母校坐落在梅园新村附近,门前是一条花树夹道的马路,放学的时候,蓉总和一位叫薇的女生结伴同行。我习惯放慢脚步,远远地跟在后面,她们的背影像两只快乐的舢板在人海里时隐时现,蓉的披肩长发如夜色般笼罩在我心头。端详其背影比直接跟她打照面更使我放松,给笨拙羞涩的我留下了想象的余地。我想象着多年后跟她并肩走在大街上的情景,路旁的商店、建筑一定和此刻一样真实完好。蓉家住离校址不远的五芳里,一次放学,某个去过她家的同伴指着那幢青灰色的小楼,说二层有阳台的那个房间就是蓉的家。他是无意中说的,我却记住了。每每路过时忍不住仰面望着那扇养好几盆红月季的窗口,设想蓉正在里面做什么,以及房间的摆设。
蓉当时在学校里是引人注目的,经常有高年级的同学给她写信。做完广播操大家散场,蓉看见传达室门外的黑板上写有她的名字,就有点拘谨地进去取信。班上的女生议论:“信封上肯定写着‘内详’。”这一度引发着我的嫉妒和恐惧。我想我如果再不让蓉爱上我的话,她恐怕就会爱上其他的男孩了。于是我反复辨别着蓉对我的态度,擦肩而过时她的眼神似乎蕴含着一点什么——它们曾给我带来这一整天的兴奋与回味。

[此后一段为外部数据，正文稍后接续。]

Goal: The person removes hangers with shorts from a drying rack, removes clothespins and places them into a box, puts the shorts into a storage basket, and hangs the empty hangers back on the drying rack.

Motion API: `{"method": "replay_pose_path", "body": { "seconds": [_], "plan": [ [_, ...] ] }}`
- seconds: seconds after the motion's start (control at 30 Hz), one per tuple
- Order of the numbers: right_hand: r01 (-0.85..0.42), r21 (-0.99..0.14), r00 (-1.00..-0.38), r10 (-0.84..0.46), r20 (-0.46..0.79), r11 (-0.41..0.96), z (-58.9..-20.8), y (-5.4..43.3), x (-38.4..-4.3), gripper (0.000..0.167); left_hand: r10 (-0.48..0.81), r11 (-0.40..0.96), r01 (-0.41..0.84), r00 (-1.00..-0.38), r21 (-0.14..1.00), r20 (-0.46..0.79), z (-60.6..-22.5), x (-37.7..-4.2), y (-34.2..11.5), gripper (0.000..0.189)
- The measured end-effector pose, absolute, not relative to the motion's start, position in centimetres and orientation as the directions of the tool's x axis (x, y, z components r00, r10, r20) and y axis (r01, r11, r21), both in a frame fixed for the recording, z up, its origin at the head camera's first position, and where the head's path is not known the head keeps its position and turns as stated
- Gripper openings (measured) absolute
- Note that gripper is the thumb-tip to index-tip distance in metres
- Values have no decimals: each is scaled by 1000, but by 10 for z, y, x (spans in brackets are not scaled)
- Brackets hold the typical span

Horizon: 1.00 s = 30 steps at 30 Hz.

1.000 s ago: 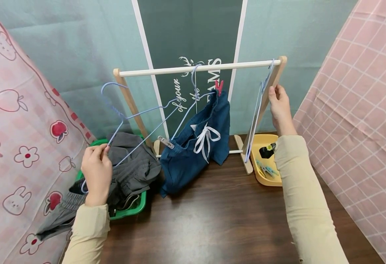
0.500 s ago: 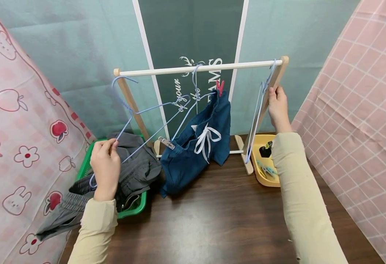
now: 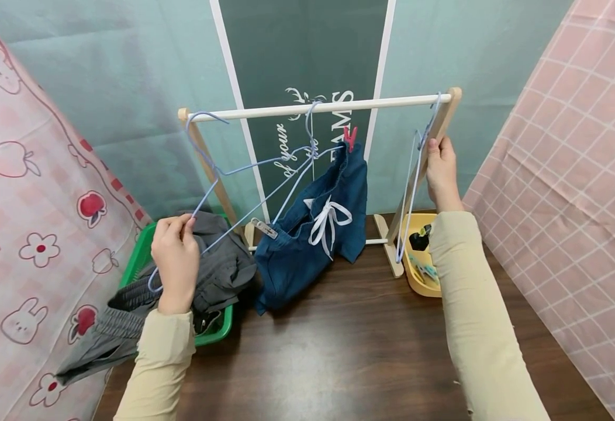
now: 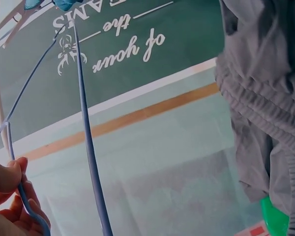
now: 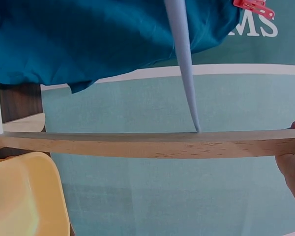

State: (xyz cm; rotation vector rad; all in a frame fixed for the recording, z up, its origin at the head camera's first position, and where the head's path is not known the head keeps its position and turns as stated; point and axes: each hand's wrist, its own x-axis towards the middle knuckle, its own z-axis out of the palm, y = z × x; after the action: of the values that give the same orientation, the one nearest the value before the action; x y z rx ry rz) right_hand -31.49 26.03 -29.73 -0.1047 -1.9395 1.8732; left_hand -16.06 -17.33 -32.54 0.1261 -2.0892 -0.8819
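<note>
1. Brown surface [image 3: 307,362]: green basket [image 3: 138,254] with grey clothes [image 3: 223,272]; yellow tray [image 3: 423,289] with clips [image 3: 424,270].
2. Left hand [image 3: 177,257] pinches a hanger [image 3: 223,173], hook near the rack's bar [image 3: 386,104].
3. Right hand [image 3: 441,175] grips the rack's post [image 3: 441,124].

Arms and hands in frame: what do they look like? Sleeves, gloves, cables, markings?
Two human arms in plain, light beige long sleeves, creased, reaching about the wrists: left sleeve, right sleeve. Left hand and right hand are bare: no gloves. No cables or printed markings show on either arm.
</note>
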Motion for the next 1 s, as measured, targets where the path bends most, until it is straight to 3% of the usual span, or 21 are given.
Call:
{"method": "replay_pose_path", "body": {
  "seconds": [0.33,0.57,1.0],
  "plan": [
    [-283,-958,-895,345,284,54,-296,258,-315,18,-412,692,219,-663,688,626,-319,-171,-162,32],
    [-337,-939,-886,363,290,-74,-295,255,-313,10,-423,662,242,-661,709,620,-316,-176,-152,32],
    [-400,-892,-878,367,307,-209,-296,253,-316,9,-412,640,234,-699,732,584,-317,-184,-138,30]
  ]
}}
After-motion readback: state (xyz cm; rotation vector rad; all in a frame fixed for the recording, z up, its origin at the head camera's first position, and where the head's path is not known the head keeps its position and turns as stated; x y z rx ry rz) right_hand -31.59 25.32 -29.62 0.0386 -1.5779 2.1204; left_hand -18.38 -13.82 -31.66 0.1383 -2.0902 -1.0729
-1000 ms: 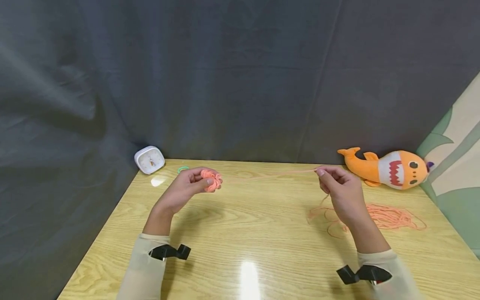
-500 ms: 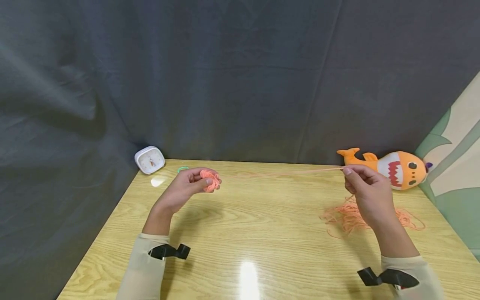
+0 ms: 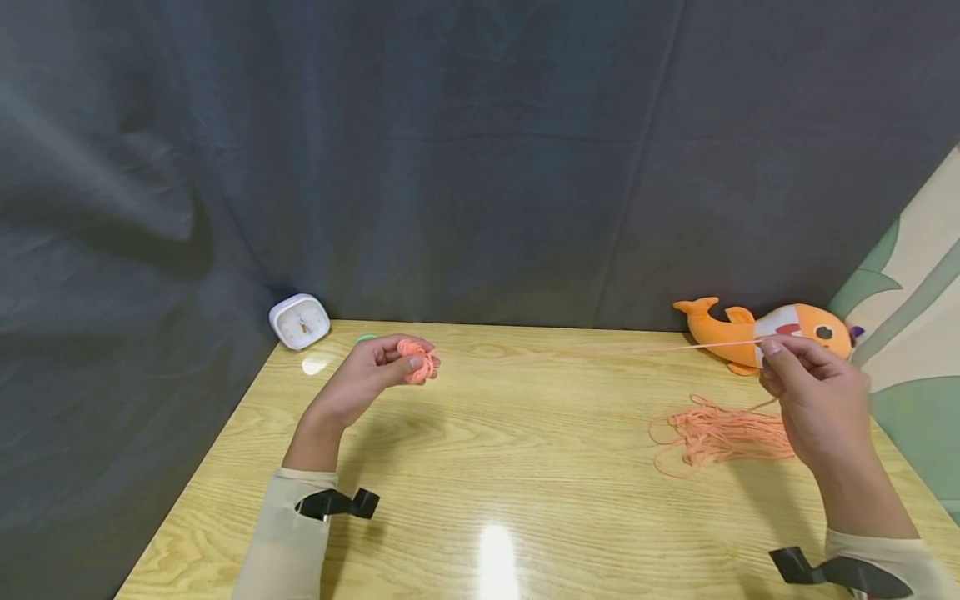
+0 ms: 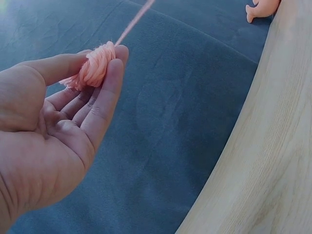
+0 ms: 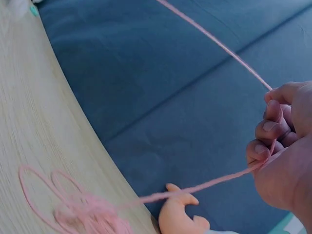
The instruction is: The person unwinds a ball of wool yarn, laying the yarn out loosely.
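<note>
My left hand (image 3: pixel 363 377) pinches a small wound ball of coral-pink yarn (image 4: pixel 97 66) between thumb and fingers, above the table's left half. From that ball a taut strand (image 5: pixel 214 41) stretches across to my right hand (image 3: pixel 821 400), whose thumb and fingertips grip it. In the right wrist view the strand passes through the curled fingers and runs down to a loose heap of the same yarn (image 3: pixel 723 433). The heap lies on the table beneath the right hand, which covers part of it in the head view.
An orange plush shark (image 3: pixel 716 333) lies at the table's back right, partly behind the right hand. At the back left stands a white clock (image 3: pixel 300 322). A green ring (image 3: pixel 366 337) shows behind the left hand. Dark cloth (image 3: pixel 480 167) hangs behind the wooden table (image 3: pixel 525 467).
My right hand has moved steadily to the right with the strand, lengthening the stretch between the hands. It now covers part of the shark. My left hand has stayed almost still.
</note>
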Demonstrator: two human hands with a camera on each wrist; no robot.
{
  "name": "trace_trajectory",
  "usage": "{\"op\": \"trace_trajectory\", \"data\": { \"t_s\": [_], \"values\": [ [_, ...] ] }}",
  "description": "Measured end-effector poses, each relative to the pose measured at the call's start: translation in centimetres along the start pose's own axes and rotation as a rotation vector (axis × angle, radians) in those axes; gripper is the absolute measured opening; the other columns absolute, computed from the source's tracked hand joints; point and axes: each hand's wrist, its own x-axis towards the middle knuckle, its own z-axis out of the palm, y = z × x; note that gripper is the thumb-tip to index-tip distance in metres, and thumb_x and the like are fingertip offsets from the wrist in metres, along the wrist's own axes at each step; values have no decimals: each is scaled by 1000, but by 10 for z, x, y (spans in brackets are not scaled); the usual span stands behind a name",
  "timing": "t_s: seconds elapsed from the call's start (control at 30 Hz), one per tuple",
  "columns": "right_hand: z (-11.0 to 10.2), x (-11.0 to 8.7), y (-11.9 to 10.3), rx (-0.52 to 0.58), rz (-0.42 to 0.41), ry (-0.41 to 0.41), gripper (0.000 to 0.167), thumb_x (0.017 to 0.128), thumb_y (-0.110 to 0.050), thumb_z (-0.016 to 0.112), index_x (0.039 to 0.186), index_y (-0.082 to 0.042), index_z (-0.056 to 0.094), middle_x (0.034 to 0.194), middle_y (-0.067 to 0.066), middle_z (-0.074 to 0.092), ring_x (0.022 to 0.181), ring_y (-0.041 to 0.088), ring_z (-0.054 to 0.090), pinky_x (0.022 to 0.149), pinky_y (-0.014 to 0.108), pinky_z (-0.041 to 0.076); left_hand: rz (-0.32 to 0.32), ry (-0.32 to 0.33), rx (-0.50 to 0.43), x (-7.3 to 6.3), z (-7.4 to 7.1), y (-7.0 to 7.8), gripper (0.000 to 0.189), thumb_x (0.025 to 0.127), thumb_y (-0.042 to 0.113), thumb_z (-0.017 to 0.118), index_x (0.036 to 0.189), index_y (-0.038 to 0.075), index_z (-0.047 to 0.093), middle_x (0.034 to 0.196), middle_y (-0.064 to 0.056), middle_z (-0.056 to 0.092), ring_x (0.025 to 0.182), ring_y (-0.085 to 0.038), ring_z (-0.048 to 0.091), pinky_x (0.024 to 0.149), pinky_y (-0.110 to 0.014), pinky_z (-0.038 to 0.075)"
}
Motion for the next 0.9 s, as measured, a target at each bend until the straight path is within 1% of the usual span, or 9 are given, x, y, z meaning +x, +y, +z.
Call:
{"op": "trace_trajectory", "data": {
  "t_s": [0.07, 0.13, 0.27, 0.4, 0.47, 0.53, 0.63, 0.77, 0.9],
  "values": [
    [-6, 0, -2, 27, -4, 12, 18, 99, 7, 58, 106, 4, 75, 85, 3, 72, 71, 12, 59, 64, 19, 54, -3, 5, 3, 0, 0, -1, 33, 102, 9, 63, 132, -5, 62, 104, 4, 76, 92, -7, 72, 86, -25, 60],
    [-12, -1, -4, 33, 12, 34, 18, 99, 7, 59, 106, 3, 76, 85, 3, 73, 71, 11, 61, 64, 18, 54, -2, 8, 2, -1, 0, -1, 34, 102, 10, 63, 132, -5, 62, 105, 4, 76, 93, -7, 72, 87, -25, 60],
    [-25, -1, -7, -3, -13, 97, 15, 98, 5, 62, 104, 3, 76, 82, 2, 74, 68, 11, 61, 62, 17, 52, 8, 7, 0, -1, -1, -1, 38, 102, 11, 63, 134, -9, 59, 107, 4, 77, 95, -6, 73, 87, -24, 60],
    [-37, 1, -9, -2, -105, 130, 14, 98, 8, 60, 101, 7, 74, 79, 3, 70, 64, 13, 52, 55, 23, 37, 9, 9, -6, -1, -2, -1, 38, 102, 11, 63, 135, -9, 58, 107, 5, 77, 96, -6, 73, 88, -25, 60],
    [-44, 1, -10, 14, -141, 148, 13, 99, 7, 59, 100, 8, 73, 77, 4, 68, 63, 13, 48, 56, 27, 28, 8, 6, -9, -1, -2, -1, 39, 102, 10, 63, 135, -10, 58, 106, 5, 77, 97, -7, 74, 89, -25, 60],
    [-52, 0, -11, 18, -159, 187, 12, 99, 5, 60, 100, 8, 72, 75, 4, 65, 62, 13, 46, 56, 27, 25, 4, 5, -9, -1, -1, -1, 38, 102, 10, 63, 134, -9, 58, 106, 6, 78, 97, -7, 74, 89, -25, 60],
    [-63, 0, -12, 24, -175, 259, 11, 100, 3, 61, 98, 7, 71, 70, 4, 62, 59, 12, 41, 57, 29, 18, 6, 0, -7, -1, -1, -1, 38, 102, 11, 64, 134, -9, 59, 106, 5, 78, 98, -7, 74, 89, -25, 60],
    [-74, 1, -12, 16, -170, 343, 10, 101, 0, 61, 97, 3, 69, 69, 2, 57, 60, 12, 39, 58, 29, 15, 11, -3, -15, -1, -2, -1, 38, 102, 10, 64, 134, -10, 58, 106, 5, 77, 97, -7, 74, 88, -25, 60],
    [-85, 1, -10, -19, -161, 416, 10, 102, -7, 62, 99, 0, 69, 72, 1, 53, 63, 11, 38, 58, 27, 17, 8, -5, -22, -1, -2, -2, 39, 102, 8, 63, 135, -13, 56, 106, 5, 77, 96, -7, 73, 88, -25, 60]
  ]
}}
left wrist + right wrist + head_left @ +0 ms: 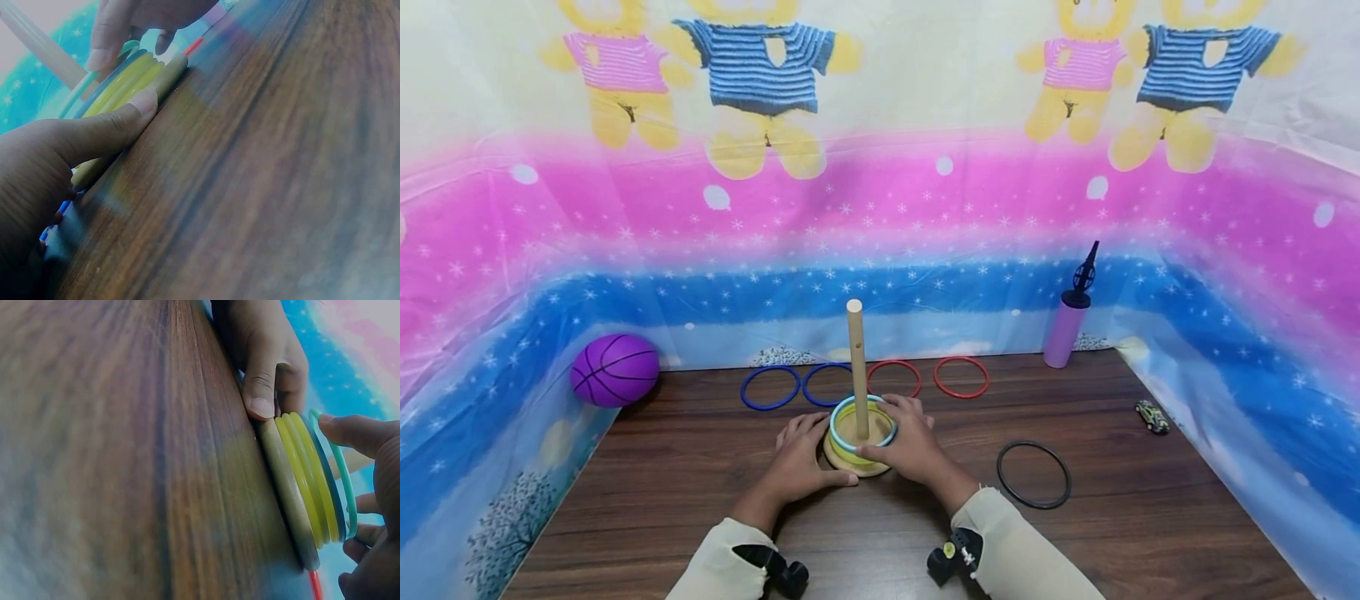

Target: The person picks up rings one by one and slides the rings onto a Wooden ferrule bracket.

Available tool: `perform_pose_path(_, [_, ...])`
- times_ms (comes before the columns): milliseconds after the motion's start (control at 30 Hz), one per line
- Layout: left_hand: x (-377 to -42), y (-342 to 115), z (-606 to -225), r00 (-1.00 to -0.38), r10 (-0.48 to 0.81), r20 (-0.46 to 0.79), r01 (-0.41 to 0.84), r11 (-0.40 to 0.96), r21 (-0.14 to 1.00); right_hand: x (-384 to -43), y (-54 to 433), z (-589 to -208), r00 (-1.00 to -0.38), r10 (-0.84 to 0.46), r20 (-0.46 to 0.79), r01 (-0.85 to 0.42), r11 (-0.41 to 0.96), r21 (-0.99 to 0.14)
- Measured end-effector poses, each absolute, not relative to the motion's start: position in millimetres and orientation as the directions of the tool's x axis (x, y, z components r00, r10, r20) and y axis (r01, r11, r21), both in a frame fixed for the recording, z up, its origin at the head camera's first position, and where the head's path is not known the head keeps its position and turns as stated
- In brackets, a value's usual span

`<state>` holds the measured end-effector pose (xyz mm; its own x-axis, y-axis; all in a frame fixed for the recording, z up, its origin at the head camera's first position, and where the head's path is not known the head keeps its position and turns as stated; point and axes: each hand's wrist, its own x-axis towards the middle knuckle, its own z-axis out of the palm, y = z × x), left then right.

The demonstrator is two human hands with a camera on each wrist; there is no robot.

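Observation:
A wooden peg [858,375] rises from a round wooden base [289,487] on the table. Around it lie several stacked yellow rings [306,481], with a dark ring [332,487] over them. My right hand [913,437] pinches a mint-green ring [348,490] by its rim, thumb on the near side and fingers on the far side. That ring encircles the peg just over the dark one, a narrow gap showing between them. With thumb and fingers at the base's left side, my left hand [801,458] grips the base.
Two blue rings [771,408] and two red rings [962,395] lie behind the peg. A black ring [1033,443] is at the right. Farther out are a purple ball [615,371], a pink hand pump [1066,333] and a toy car [1152,417]. Printed cloth surrounds the table.

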<state>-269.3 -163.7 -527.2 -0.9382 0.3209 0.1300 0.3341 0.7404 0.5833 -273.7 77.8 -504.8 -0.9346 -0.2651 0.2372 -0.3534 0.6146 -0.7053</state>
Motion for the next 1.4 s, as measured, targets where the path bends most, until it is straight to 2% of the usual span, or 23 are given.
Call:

我下定决心,准备在蓉心中的舞池登台亮相了。我讨厌写信表白,觉得那是躲在幕后的怯弱。然则我更不敢当面跟蓉说,在她清澈的目光下我会像冰块一样融化的。我选择了校园里通行的递纸条的方式。常常是前一天晚上在家里事先裁一小条白纸,认认真真地写上一行——关于纸条的内容已淡忘了,准备第二天夹在作业本里或直接塞给她。上课时我用余光扫视着侧后方蓉的身影,一遍遍地脸红、心跳,然而课间休息的铃声一响,就打消了我的所有勇气。就这样,一张纸条在口袋里被揉皱了,我又另写出更洁净的一张,字迹依旧那么工整,然而没有一张最终栖落在蓉的纤巧的掌心。
然后就是匆促紧张的高考,接着就是母校门口的依依挥别。毕业后我鼓足勇气去找过蓉一次,蓉礼貌地把我让进门时我惊讶了,家具布置得确实和我想像中的差不多。
蓉留给我最深刻的印象就是她的背影,披肩长发如夜色般笼罩在我心头。那明眸皓齿、步态婀娜的南方女孩蓉,是否意识到有个男孩,曾无数次在白纸上涂写她的名字以及自己在别人梦中的存在。我的初恋就像梦一样一直未在阳光下公开,就这样结束了。